Alzheimer’s disease is by far the most common dementia around the world, the 6th leading cause of death in US and the related costs are more than $1 trillion US worldwide. In the previous studies, machine learning and deep learning algorithms are shown to successfully differentiate the brain MRIs of Alzheimer’s disease from healthy state of brain.
What it does, How we built it
In this work, we introduce an advanced approach where a 3D CNN trained by 1500 brain MRIs from three different stages: healthy, patients with mild cognitive impairment, and dementia, using Python. Later, the pixelwise predictions of the algorithm are shown in 3D superimposing the actual MRI, using Unity, which helps to visualize the effected regions.
Challenges we ran into
Training huge datasets required an extensive amount of computer work.
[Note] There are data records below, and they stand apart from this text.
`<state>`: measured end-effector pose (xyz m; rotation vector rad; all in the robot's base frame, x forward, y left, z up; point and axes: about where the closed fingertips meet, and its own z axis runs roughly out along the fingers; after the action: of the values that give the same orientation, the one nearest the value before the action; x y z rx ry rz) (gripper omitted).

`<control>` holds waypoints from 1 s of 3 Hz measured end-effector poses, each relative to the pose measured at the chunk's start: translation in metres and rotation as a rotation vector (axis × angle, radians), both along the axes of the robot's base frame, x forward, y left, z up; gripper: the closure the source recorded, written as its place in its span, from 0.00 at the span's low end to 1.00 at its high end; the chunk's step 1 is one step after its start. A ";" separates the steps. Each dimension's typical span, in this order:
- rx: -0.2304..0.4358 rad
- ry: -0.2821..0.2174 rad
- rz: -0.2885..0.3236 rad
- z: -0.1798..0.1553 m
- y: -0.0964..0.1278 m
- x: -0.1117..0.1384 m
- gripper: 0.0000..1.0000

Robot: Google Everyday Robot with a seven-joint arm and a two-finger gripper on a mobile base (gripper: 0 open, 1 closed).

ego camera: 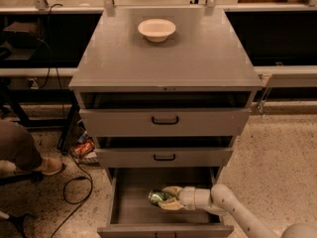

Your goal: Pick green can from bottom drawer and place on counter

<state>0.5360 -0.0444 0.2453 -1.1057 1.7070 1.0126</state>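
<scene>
The green can (pixel 157 197) is in the open bottom drawer (pixel 130 202), lying on its side between the fingers of my gripper (pixel 165 199). The gripper reaches in from the right on a pale arm (pixel 233 209), and its tan fingers (pixel 172 190) are closed on the can above and below, holding it slightly above the drawer floor. The grey counter (pixel 163 58) is the top of the cabinet, well above the gripper.
A white bowl (pixel 156 29) stands at the back of the counter. The two upper drawers (pixel 165 120) with black handles are partly pulled out and overhang the bottom drawer. A person's leg and shoe (pixel 29 155), cables and a snack packet (pixel 83 148) are on the floor at the left.
</scene>
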 end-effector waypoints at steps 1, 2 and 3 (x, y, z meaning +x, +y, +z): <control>0.000 0.000 0.000 0.000 0.000 0.000 1.00; 0.022 -0.062 -0.025 0.028 -0.017 -0.001 1.00; 0.010 -0.174 -0.065 0.078 -0.047 -0.002 1.00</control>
<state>0.5345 -0.0915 0.3235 -1.0916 1.5861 0.8583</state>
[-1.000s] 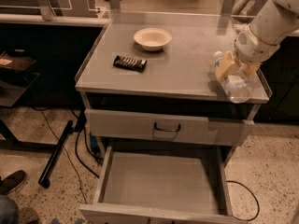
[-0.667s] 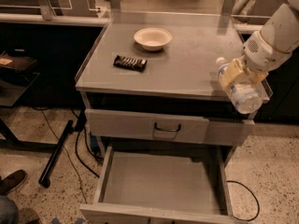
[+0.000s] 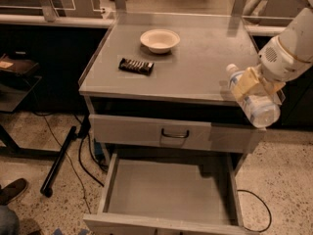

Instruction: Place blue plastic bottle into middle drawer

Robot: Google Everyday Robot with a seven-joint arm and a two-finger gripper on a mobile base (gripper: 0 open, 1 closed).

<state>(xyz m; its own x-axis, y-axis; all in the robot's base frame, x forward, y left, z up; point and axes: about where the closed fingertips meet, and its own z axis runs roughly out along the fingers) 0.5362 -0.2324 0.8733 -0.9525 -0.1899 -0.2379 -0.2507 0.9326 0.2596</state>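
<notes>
The blue plastic bottle [image 3: 255, 103] is a clear bottle with a white cap and pale label. It is held tilted in the air at the right front corner of the cabinet top, cap pointing up-left. My gripper [image 3: 250, 83], with yellowish fingers, is shut on the bottle around its upper body, below the white arm at the right edge. The middle drawer [image 3: 168, 192] is pulled open below, a wide grey drawer with a bare floor. The bottle hangs above and to the right of it.
A white bowl [image 3: 160, 40] and a dark snack bar [image 3: 136, 65] lie on the cabinet top [image 3: 195, 67]. A shut drawer with a dark curved handle [image 3: 175, 133] sits above the open one. Cables and a black bar [image 3: 58, 160] lie on the floor at left.
My gripper has carried the bottle to the right and a little forward, off the cabinet top's surface to past its right front corner.
</notes>
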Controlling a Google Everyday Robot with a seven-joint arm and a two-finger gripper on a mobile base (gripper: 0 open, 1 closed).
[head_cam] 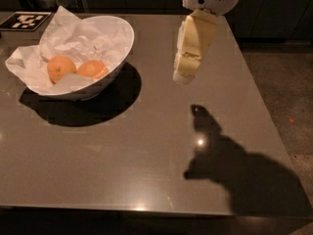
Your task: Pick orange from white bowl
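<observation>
The white bowl (120, 43) stands at the table's far left, lined with crumpled white paper. Two fruits lie in it side by side. The orange (93, 69), deeper reddish-orange and smooth, is the right one. The paler one (60, 67) with a dark stem dimple lies to its left. My gripper (183, 77), cream-coloured under a white arm housing, hangs above the table to the right of the bowl, apart from it and holding nothing.
A black-and-white marker tag (24, 21) lies at the table's back left corner. The table's right edge (266, 111) borders a speckled floor. The arm's dark shadow (234, 170) falls on the front right of the table.
</observation>
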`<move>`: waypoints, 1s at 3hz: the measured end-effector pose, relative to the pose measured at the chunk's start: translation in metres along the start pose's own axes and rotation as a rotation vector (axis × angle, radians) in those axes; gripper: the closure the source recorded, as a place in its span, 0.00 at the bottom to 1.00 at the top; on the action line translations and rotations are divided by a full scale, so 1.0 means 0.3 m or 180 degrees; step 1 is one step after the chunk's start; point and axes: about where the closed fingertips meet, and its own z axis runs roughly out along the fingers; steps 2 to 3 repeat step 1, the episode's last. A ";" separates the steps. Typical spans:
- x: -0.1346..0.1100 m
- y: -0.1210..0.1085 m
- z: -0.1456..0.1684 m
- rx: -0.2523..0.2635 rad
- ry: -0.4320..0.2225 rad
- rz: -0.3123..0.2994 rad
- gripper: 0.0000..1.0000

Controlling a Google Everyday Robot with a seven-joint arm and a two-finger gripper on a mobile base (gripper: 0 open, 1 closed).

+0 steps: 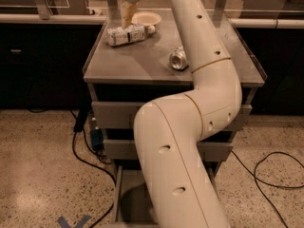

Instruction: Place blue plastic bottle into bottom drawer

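The blue plastic bottle (128, 33) lies on its side at the back left of the grey cabinet top (137, 65), its white cap pointing right. My gripper (127, 17) hangs from the top of the view, pointing down, right above the middle of the bottle and close to or touching it. The bottom drawer (127, 198) is pulled open at the foot of the cabinet. My white arm covers most of its right side.
A shiny metal can (178, 59) lies on the cabinet top to the right of the bottle, beside my arm. A pale shallow bowl (146, 18) sits just behind the bottle. Two shut upper drawers (111, 115) sit below. Black cables (80, 151) run over the floor.
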 end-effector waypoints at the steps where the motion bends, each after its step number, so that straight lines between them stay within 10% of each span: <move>1: -0.006 -0.196 -0.193 0.0258 0.0375 -0.0344 0.00; 3: -0.006 -0.196 -0.193 0.0258 0.0375 -0.0344 0.00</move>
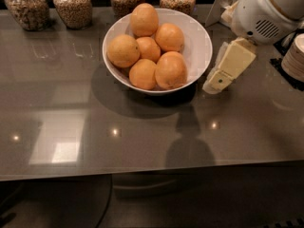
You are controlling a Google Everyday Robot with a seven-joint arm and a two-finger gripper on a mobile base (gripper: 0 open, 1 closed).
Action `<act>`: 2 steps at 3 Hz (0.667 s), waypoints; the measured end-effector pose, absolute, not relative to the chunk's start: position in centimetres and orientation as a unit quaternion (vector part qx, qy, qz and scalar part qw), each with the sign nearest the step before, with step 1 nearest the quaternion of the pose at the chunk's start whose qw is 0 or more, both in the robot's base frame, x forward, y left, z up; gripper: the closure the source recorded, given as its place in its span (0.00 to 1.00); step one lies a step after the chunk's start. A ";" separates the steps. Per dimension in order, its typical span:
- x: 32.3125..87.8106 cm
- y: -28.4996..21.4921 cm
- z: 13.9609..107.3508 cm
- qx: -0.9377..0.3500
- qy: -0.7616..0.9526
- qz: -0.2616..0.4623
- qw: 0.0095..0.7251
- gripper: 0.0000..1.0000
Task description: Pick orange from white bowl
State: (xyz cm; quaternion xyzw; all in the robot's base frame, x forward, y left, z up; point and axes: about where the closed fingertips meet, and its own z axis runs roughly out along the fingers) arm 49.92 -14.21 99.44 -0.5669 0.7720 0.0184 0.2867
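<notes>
The camera view shows four glass jars (73,6) of grain in a row along the back of the glossy grey desk (142,137), just behind the round, smooth-walled white bowl (202,42). Six dimpled oranges (171,70) are heaped in it, one riding highest at the rear. The cream, blocky gripper (214,84) hangs tilted just beside the bowl's right rim; how wide it stands I cannot tell. A pale stacked object (295,56) sits at the right edge.
</notes>
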 end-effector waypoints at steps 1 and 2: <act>51.2 -13.7 99.5 -0.529 0.793 0.017 0.303 0.00; 53.3 -12.9 99.1 -0.475 0.821 0.025 0.315 0.00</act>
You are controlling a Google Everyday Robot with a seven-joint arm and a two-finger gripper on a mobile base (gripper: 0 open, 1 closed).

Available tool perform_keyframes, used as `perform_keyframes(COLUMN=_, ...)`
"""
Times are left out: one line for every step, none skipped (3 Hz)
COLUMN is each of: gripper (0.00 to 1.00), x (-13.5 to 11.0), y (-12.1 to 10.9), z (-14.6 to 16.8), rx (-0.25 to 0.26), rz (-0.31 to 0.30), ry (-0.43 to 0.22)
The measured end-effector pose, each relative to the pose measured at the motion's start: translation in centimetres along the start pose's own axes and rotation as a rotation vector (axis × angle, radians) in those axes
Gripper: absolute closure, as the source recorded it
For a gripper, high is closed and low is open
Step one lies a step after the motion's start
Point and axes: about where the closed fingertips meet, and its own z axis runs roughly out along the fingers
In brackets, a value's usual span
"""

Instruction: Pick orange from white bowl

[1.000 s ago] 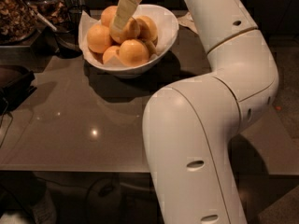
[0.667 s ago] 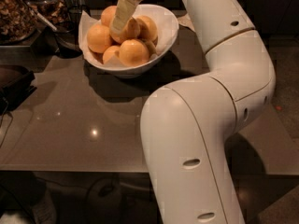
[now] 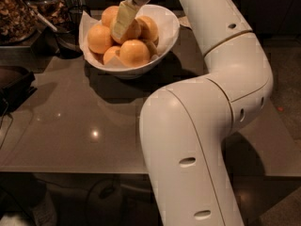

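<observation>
Since the frame one second earlier, the near link of the arm has shifted slightly toward the left of the view. The end effector and the white bowl occupy the same positions as before.

Orange: round, smooth-skinned and pale orange, with a dull sheen on its upper side. It sits at the centre of the pile inside the white bowl, raised above the fruit around it. Its left portion is covered by the end effector.

End effector: reaches down from the top edge of the view, tilted to the lower left. Its pale, flat tip lies across the orange. Whether it is wide, narrow or holding the fruit cannot be told from this view.

Other oranges: near-identical in colour and finish, packed touching one another to the left, right, front and rear of the orange.

White bowl: deep and glossy, with an uneven rim that rises at the left and right. It stands on the far part of the grey counter and casts a dark shadow in front.

Jars: dark, at the upper left, well apart from the white bowl.
</observation>
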Motion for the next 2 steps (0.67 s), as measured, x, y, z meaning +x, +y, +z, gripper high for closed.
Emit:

Accomplishments that we are proud of
Such work allows to differentiate between the stages, show the brain regions affected most, promising better prediction of the severity and the course of the disease. This approach may also lead to early diagnosis of the disease which in turn will improve the quality of life, efficiency of the treatment and reduce costs.
What's next for 3D CNN Analysis of Brain MRIs and Visualization
Patients with Alzheimer's disease can experience different symptoms depending on the brain region affected most. The prediction of the algorithm might be useful to compare with the existing symptoms which will further indicate the potential of this work.